TASK DESCRIPTION
The answer is to be an exact copy of the lines below running from the line with "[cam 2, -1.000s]" down to the line with "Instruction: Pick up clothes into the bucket", both ends included, and nothing more.

#### PROVIDED DATA ####

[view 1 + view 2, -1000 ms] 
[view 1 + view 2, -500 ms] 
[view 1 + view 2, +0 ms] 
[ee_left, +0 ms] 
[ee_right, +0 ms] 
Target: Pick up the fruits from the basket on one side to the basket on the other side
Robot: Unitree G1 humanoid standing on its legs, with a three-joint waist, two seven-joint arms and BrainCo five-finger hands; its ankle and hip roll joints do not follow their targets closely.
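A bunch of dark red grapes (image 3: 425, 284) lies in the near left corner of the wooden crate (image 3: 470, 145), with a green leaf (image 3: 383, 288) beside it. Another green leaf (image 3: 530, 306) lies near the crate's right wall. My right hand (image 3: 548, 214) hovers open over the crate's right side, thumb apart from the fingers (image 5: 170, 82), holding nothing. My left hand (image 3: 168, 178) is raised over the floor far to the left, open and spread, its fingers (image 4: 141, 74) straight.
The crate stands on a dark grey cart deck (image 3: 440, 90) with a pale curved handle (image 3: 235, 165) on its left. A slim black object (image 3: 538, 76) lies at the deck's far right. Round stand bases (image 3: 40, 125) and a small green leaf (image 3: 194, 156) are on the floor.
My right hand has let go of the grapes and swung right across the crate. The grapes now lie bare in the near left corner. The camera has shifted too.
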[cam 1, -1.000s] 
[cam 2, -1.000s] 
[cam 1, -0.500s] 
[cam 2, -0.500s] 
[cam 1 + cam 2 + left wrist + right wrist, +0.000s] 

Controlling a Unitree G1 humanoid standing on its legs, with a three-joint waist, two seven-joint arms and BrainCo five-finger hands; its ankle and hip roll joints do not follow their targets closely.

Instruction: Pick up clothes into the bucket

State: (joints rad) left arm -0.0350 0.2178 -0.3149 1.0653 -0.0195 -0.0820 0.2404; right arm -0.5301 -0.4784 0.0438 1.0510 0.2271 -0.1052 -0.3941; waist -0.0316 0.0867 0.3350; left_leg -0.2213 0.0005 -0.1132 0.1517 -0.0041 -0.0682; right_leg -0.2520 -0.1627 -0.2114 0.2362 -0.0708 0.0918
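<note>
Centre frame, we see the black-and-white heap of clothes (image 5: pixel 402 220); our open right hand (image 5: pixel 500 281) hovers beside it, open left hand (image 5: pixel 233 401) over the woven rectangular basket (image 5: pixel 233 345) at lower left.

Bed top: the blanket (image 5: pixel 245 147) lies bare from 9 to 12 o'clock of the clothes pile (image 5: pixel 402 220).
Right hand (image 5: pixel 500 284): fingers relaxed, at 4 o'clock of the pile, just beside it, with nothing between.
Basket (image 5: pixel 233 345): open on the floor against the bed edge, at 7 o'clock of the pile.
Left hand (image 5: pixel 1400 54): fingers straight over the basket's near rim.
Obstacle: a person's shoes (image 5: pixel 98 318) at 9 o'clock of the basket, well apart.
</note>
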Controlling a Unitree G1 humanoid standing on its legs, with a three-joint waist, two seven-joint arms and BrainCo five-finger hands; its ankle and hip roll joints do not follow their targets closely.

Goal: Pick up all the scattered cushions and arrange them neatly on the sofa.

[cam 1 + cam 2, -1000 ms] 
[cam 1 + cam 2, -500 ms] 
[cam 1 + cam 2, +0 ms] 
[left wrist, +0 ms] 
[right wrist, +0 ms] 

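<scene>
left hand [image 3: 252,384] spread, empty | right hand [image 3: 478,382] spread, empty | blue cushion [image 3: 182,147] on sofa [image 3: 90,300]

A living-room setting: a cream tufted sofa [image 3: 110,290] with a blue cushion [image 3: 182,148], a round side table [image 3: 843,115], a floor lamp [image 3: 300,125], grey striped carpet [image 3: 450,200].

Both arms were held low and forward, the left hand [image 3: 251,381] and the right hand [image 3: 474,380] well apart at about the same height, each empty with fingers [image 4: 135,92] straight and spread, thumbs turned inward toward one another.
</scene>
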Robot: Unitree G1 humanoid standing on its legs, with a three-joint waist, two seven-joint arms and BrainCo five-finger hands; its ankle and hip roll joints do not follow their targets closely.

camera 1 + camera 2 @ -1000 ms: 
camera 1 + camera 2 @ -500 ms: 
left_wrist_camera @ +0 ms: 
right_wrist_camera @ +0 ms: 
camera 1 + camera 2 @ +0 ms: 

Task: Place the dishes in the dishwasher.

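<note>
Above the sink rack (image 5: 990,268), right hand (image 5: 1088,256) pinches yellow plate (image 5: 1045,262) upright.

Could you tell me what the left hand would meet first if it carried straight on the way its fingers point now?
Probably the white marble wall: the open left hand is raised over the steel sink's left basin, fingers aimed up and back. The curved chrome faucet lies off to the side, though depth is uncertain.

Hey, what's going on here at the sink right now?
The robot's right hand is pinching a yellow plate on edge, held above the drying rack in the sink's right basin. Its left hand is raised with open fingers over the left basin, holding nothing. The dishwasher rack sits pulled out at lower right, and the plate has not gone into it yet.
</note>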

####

SOLUTION TO THE EXERCISE
[cam 2, -1.000s] 
[cam 1, -0.500s] 
[cam 2, -0.500s] 
[cam 1 + cam 2 + left wrist + right wrist, +0.000s] 

Controlling a Unitree G1 humanoid standing on its legs, with a three-joint waist, two seven-joint arms and BrainCo five-finger hands; its ankle and hip roll joints do not follow their targets closely.

Instruction: Pick up clothes into the bucket

That concludes the answer to this exercise.